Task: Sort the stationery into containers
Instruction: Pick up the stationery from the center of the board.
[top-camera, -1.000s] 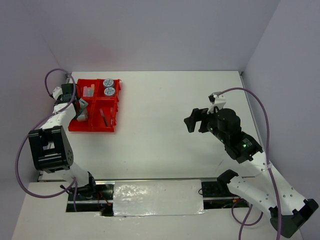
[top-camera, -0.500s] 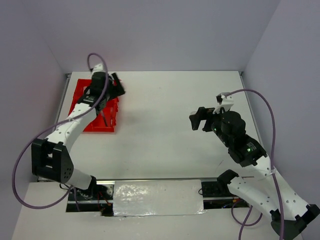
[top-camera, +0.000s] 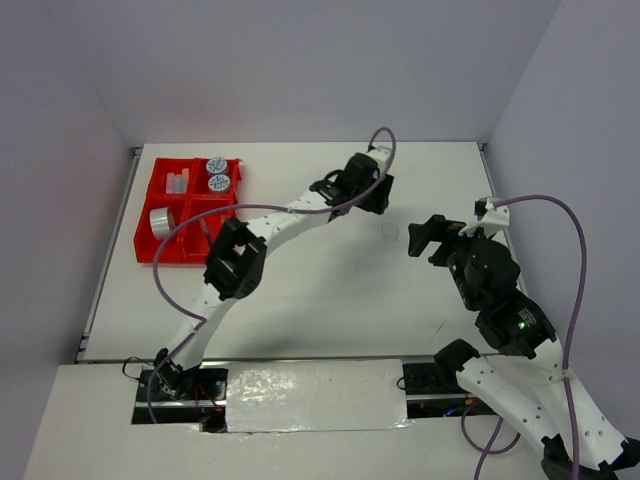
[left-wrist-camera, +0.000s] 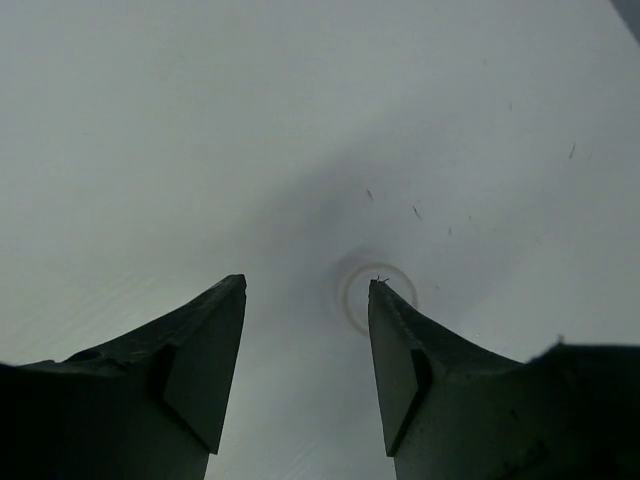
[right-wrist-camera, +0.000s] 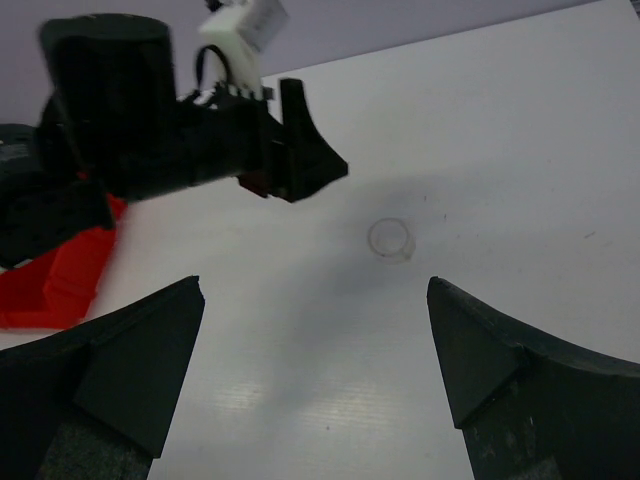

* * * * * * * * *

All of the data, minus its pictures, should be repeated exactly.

Task: Sort the stationery into containers
Instruction: Pick up the stationery from the center of the board.
[top-camera, -1.000s] 
[top-camera, -0.500s] 
[top-camera, +0.000s] 
[left-wrist-camera, +0.000s] 
[right-wrist-camera, +0.000s] 

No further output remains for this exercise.